Despite being one of the most heavily visited sites on the web, women comprise just 9 percent of all Wikipedia editors. |
” |
The Daily Dot commented that according to researchers, Wikipedia's well-known gender gap is a "byproduct of established gender biases in society, the male-oriented aesthetics of technology, and Wikipedia's sometimes-abrasive culture. These factors have all coalesced to reinstitute a familiar pattern." This is all the more remarkable as there are many social media where women are actually in the majority.
Sarah Stierch said it's partly due to Wikipedia's software design, and its "cold, technical and argumentative" atmosphere: "It's aesthetically very masculine in its design. Its community, like so much of the early Internet, has been male dominated, and I think when a lot of people—men or women—look at Wikipedia these days, they see it as a source for information but have little interest or excitement in contributing to it." The traditional gender gap in higher education might also play a role, she added. "The average Wikipedia editor is a well-educated white male. Well-educated white males have been writing history and the story of the world since ancient times." Efforts to create a more inclusive community in Wikipedia would be helped if more women "came out" as women on the site, rather than staying gender-anomymous.

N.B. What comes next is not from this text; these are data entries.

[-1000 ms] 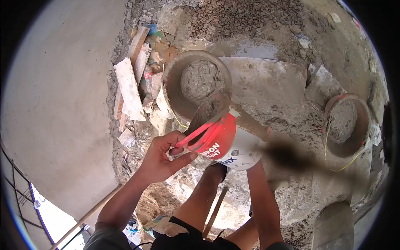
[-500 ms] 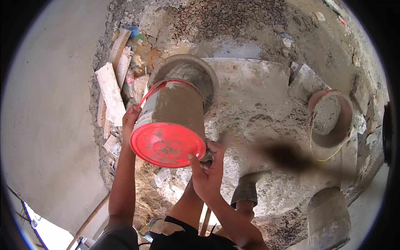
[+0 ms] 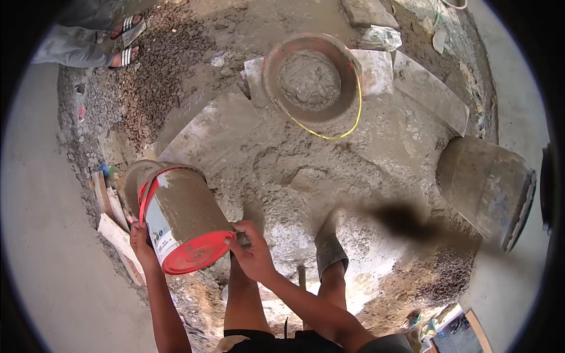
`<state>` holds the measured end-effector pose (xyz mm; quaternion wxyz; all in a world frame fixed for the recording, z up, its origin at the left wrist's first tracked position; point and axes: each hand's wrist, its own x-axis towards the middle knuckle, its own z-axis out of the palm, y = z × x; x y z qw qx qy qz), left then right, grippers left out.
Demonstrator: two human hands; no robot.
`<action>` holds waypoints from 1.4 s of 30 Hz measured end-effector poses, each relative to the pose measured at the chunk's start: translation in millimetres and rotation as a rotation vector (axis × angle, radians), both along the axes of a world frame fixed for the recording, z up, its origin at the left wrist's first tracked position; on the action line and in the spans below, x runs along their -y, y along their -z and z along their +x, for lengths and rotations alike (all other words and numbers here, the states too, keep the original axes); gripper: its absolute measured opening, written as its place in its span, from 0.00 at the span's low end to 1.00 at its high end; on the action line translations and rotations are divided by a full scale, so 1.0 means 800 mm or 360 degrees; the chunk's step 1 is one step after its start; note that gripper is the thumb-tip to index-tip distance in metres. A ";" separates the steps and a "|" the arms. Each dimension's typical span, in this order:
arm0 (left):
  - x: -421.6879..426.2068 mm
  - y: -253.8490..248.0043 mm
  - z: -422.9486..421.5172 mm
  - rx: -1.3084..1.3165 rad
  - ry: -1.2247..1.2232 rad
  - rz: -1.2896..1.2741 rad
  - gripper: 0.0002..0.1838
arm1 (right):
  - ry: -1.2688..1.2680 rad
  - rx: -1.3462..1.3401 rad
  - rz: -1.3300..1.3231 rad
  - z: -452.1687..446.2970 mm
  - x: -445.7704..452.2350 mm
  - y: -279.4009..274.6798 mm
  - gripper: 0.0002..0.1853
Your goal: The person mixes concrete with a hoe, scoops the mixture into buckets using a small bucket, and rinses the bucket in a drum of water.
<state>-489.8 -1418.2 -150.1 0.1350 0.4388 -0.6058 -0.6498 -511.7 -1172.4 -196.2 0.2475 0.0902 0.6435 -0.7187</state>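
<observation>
A mud-smeared paint bucket (image 3: 191,206) with a red base and red handle is tipped over at the lower left, its base facing me. At its left side, my left hand (image 3: 144,247) is closed on it near the handle. My right hand (image 3: 253,253) grips the edge of the red base, thumb on the underside. The bucket's mouth points away from me, over a round grey-brown tub (image 3: 134,172) that it mostly hides. What is inside the tipped bucket cannot be seen.
A bucket of wet mortar (image 3: 309,79) with a yellow handle stands ahead. A mud-coated barrel (image 3: 485,188) lies at right. Wet mortar (image 3: 294,170) covers the ground around my boots. Broken boards (image 3: 120,241) lie left; another person's sandalled feet (image 3: 126,56) stand upper left.
My view has swung to the right, so the tipped bucket appears lower left and the mortar bucket nearer the centre. Another person's feet have come into view. Both hands still hold the bucket.
</observation>
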 end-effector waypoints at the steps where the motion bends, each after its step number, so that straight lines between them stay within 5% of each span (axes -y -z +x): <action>1: -0.036 -0.014 -0.005 0.0054 0.0128 0.0048 0.09 | 0.0076 0.0064 -0.0015 0.019 -0.045 -0.011 0.17; 7: -0.335 -0.035 -0.047 0.0299 0.1005 0.0141 0.07 | 0.0757 0.0826 -0.0378 0.061 -0.342 0.014 0.14; 17: -0.735 -0.194 -0.056 0.0049 0.2140 0.0100 0.09 | 0.1695 0.0628 -0.0658 0.156 -0.686 -0.139 0.25; 24: -0.923 -0.332 -0.094 -0.0375 0.2433 -0.0264 0.09 | 0.1980 0.0320 -0.0827 0.160 -0.794 -0.260 0.30; 31: -1.060 -0.441 -0.113 -0.0573 0.2658 -0.0189 0.09 | 0.2183 -0.0032 -0.0808 0.146 -0.870 -0.309 0.37; 42: -1.237 -0.510 -0.270 -0.0939 0.2778 0.0047 0.11 | 0.2288 -0.0443 -0.0369 -0.002 -1.015 -0.428 0.48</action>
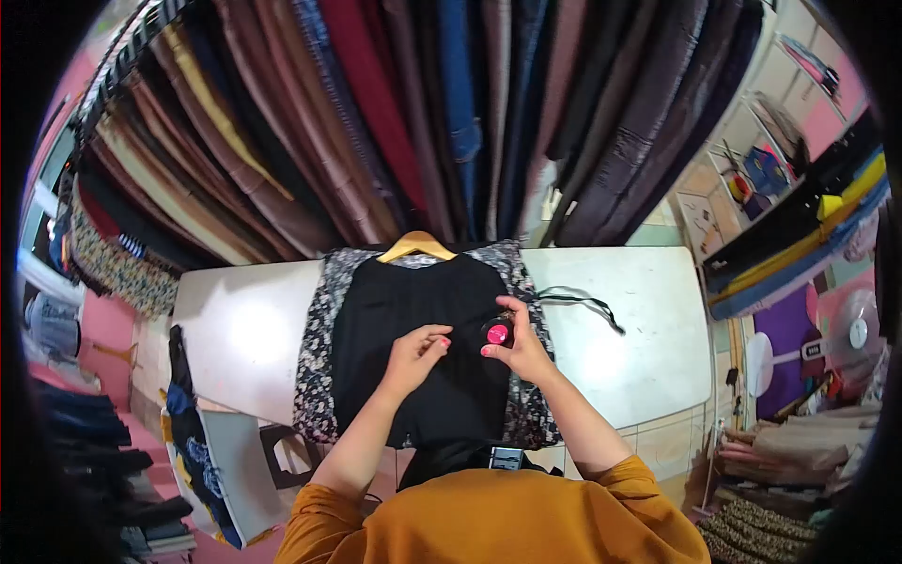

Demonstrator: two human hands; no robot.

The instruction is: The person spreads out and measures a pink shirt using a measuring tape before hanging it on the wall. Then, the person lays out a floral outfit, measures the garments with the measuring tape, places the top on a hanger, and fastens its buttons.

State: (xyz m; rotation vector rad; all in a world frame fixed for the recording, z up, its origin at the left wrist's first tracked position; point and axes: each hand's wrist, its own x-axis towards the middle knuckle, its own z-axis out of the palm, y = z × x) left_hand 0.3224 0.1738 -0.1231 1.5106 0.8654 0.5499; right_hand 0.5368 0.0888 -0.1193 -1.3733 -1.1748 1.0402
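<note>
A dark top with floral sides (315, 352) and a plain black front (413, 301) lies spread on the white table, with a wooden hanger (416, 246) at its neck. My right hand (528, 352) grips a small round black object with a bright pink face (497, 334), between thumb and fingers, above the garment's right side. What kind of object it is, I cannot make out. Over the middle of the black front is my left hand (412, 361), its fingers loosely bent and a small gap between thumb and fingertips; nothing shows in it.
A black strap (587, 303) trails from the garment across the white table (648, 357). Many trousers (357, 122) hang on a rack behind the table. A stool (287, 456) stands below the table at the left. Folded clothes (799, 451) are stacked at lower right, near a fan (857, 331).
</note>
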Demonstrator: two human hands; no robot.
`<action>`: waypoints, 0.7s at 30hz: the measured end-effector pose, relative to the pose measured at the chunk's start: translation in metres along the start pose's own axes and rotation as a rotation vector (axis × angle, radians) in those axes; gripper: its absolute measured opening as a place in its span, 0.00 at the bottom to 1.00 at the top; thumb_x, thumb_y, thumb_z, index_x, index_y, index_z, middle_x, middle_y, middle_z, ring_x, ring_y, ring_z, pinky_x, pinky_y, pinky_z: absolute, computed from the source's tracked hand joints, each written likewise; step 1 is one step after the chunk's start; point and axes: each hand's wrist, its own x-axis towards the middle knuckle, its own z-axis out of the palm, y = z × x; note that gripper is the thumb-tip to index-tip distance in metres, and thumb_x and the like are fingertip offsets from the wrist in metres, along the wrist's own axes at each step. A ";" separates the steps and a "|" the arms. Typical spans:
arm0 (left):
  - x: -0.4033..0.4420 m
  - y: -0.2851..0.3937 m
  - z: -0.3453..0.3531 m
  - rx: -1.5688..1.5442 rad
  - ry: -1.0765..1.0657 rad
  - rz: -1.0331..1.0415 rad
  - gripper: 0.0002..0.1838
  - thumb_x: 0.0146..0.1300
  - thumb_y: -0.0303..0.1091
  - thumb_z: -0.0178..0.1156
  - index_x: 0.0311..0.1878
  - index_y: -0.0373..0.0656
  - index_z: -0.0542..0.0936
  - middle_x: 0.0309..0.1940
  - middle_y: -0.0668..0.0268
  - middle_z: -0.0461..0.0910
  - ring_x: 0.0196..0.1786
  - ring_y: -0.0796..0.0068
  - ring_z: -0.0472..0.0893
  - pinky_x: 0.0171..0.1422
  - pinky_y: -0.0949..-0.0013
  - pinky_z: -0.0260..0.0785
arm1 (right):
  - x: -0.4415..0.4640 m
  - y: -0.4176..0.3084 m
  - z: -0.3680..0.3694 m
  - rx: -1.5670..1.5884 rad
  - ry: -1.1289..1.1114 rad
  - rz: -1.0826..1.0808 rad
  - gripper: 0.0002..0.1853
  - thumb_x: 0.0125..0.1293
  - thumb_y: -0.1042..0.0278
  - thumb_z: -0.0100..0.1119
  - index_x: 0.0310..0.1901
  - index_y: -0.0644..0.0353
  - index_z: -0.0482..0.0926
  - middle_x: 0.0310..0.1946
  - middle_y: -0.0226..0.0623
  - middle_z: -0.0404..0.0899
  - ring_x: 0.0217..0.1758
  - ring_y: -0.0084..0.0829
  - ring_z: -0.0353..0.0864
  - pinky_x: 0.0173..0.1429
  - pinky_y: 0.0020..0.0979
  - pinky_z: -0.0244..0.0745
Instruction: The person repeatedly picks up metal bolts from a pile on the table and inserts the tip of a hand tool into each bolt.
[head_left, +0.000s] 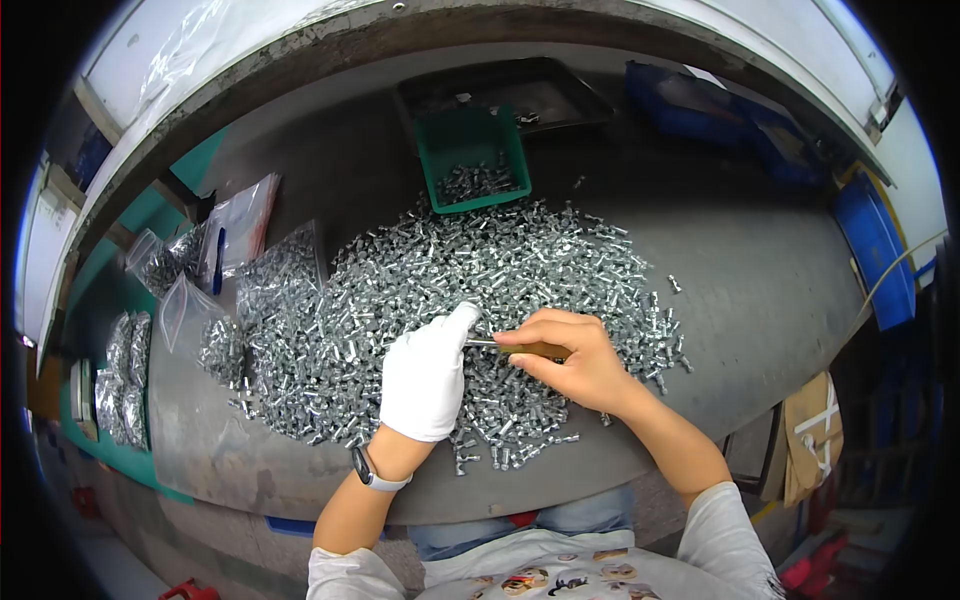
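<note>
My left hand [425,380], in a white glove, is closed over the middle of a wide heap of small silvery metal fittings [360,310]. Whatever its fingers pinch is hidden by the glove. My right hand [585,362], bare, grips a screwdriver [538,349] by its yellowish-brown handle. The metal shaft points left and its end meets the gloved fingers. Loose fittings lie below and around both hands.
Beyond the heap stands a green bin [470,130] with some fittings, before a black tray [575,98]. Clear bags of fittings [218,345] lie left, with more filled bags [128,375] farther out. A blue bin [880,250] stands right. An overhead beam [300,85] arches across the back.
</note>
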 end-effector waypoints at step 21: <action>-0.001 0.013 0.000 -0.040 0.101 -0.009 0.19 0.58 0.19 0.57 0.53 0.44 0.80 0.33 0.58 0.83 0.31 0.53 0.82 0.37 0.58 0.74 | -0.002 0.002 0.002 0.440 -0.095 0.339 0.15 0.69 0.75 0.63 0.57 0.61 0.83 0.38 0.33 0.84 0.31 0.16 0.80 0.34 0.20 0.77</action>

Joseph Reagle, whose study "'Free as in sexist?' Free culture and the gender gap" appeared recently in First Monday, warned, "The ideas of freedom and openness can be used to dismiss concerns and rationalize the gender gap as a matter of preference and choice. That is, 'if there are no women in our project, it must simply be their choice.' Women may have made a choice, but it was not based on whether they find the project interesting or have a contribution to make, but by the 'brogrammer' locker-room type of environment." According to Reagle, reducing the gap is important for Wikipedia as a whole: a male-dominated culture leads to more biased articles, and research has shown that the "collective intelligence of a group goes up with increased social sensitivity, conversational turn-taking, and female participation."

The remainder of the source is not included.